Repeat every line of the data exactly; the pictures stay out.

=== Section Start ===

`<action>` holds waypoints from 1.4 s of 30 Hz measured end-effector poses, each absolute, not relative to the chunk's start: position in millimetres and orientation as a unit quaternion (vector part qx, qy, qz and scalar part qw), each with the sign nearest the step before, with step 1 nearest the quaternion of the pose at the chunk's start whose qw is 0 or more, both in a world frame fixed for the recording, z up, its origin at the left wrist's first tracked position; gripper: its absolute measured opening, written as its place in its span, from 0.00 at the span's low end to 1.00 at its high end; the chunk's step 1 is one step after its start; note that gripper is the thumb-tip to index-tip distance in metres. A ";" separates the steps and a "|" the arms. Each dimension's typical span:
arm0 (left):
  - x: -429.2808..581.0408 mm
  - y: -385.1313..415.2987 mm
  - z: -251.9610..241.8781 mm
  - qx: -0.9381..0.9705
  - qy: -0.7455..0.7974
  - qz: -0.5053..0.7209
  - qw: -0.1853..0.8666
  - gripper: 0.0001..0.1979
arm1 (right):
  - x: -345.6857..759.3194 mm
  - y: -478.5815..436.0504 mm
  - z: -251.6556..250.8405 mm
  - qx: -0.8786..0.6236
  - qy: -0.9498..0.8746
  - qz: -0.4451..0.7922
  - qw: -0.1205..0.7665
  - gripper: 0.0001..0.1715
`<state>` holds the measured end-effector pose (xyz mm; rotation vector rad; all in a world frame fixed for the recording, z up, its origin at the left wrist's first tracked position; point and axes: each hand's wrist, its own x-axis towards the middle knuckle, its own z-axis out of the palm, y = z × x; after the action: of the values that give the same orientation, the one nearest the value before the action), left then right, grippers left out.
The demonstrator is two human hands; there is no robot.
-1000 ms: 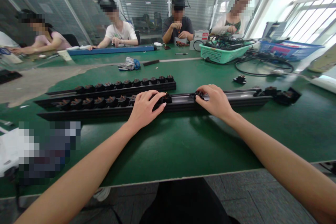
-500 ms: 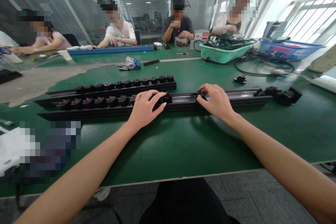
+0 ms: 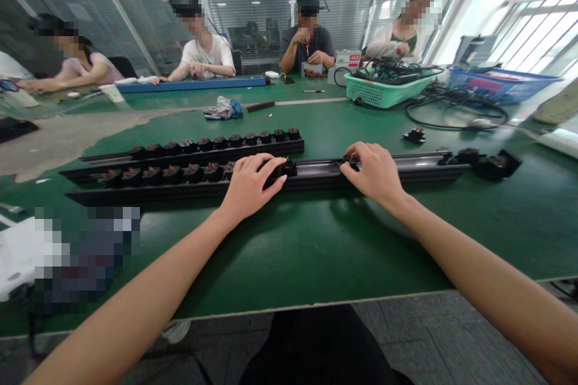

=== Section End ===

● SOLUTION BELOW:
`<action>` holds waypoints from 1.4 s of 30 Hz measured end-effector poses, each absolute, not relative to the chunk's start: position in millimetres and orientation as a unit quaternion (vector part qx, qy, qz and scalar part qw), each with the sign nearest the step before, with step 1 nearest the quaternion of the pose at the chunk's start whose qw is 0 or more, both in a world frame fixed for the recording, z up, its origin at the left wrist's first tracked position; gripper: its absolute measured opening, written as its place in its span, from 0.00 at the span's low end to 1.00 at its high end; the chunk's step 1 is one step after its start; note that gripper is the thumb-tip to index-tip distance in metres. A ";" separates the steps and a "|" the arms. Each dimension's typical span:
arm0 (left):
  - x: -429.2808..581.0408 mm
  - y: -385.1313..415.2987 mm
  - z: -251.9610..241.8781 mm
  - qx: -0.9381..0.9705
  - qy: -0.7455..0.7974
  - qz: -0.5053..0.7209
  - qw: -0.1853..0.8666
  - gripper: 0.0001..0.1979
arm1 (right):
  - x: -345.6857..759.3194 mm
  - y: -478.5815..436.0504 mm
  - z: -251.6556..250.8405 mm
  - qx: -0.8786..0.6236
  - qy: -0.9498..0.8746
  - qz: -0.4451..0.7922
  - qw: -0.1205..0.7665
  - gripper: 0.0001..0.1715
`<state>` holds the measured end-effector pose (xyz mm; rotation vector rad; all in a world frame fixed for the recording, z up, its origin at the left wrist's first tracked position; point and axes: each hand's wrist, its own x-axis towards the middle knuckle, its own z-axis out of the palm, y = z × x; after the action: of the values that give the same orientation, the one nearest the value before the action), left then right, grippers left out.
The demonstrator is two human hands; there is no robot.
-1000 ms: 
-500 ms: 
+0 ms: 

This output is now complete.